🤖 AI Summary
This work investigates the expressive power of higher-order algorithms—such as k-consistency, Sherali–Adams linear programming relaxations, and Affine Integer Programming (AIP)—for solving Constraint Satisfaction Problems (CSPs) and their promise variants. By introducing a polymorphic minion structure over templates, the authors establish a unified framework that fully characterizes the capabilities of these algorithms in terms of minion homomorphisms. They further propose a novel hierarchy of orthogonal relaxations based on vectors over ℤₚ, proving its equivalence to AIP-ℤₚ and showing it constitutes a new class of semidefinite programming–like methods. This approach successfully solves the smallest known CSP counterexample resistant to BLP+AIP—the D₄-group CSP—and decides solvability of systems of linear equations modulo p² at prime order p.
📝 Abstract
We develop a unified framework to characterize the power of higher-level algorithms for the constraint satisfaction problem (CSP), such as $k$-consistency, the Sherali-Adams LP hierarchy, and the affine IP hierarchy.
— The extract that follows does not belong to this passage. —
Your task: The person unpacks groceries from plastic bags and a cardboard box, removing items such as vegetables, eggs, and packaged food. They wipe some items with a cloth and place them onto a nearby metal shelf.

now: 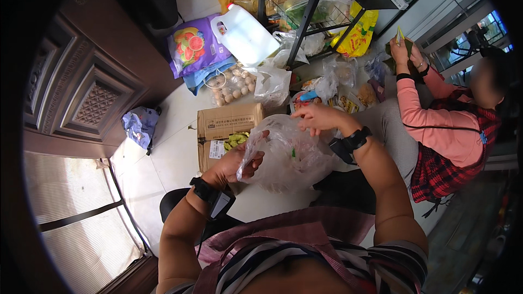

As a result, solvability of a fixed-template CSP or, more generally, a Promise CSP by a given level is shown to depend only on the polymorphism minion of the template. Similarly, we obtain a minion-theoretic description of $k$-consistency reductions between Promise CSPs.
We introduce a new hierarchy of SDP-like vector relaxations with vectors over $\mathbb Z_{p}$ in which orthogonality is imposed on $k$-tuples of vectors. Surprisingly, this relaxation turns out to be equivalent to the $k$-th level of the AIP-$\mathbb{Z}_p$ relaxation. We show that it solves the CSP of the dihedral group $\mathbf{D}_4$, the smallest CSP that fools the singleton BLP+AIP algorithm. Using this vector representation, we further show that the $p$-th level of the $\mathbb{Z}_p$ relaxation solves linear equations modulo $p^2$.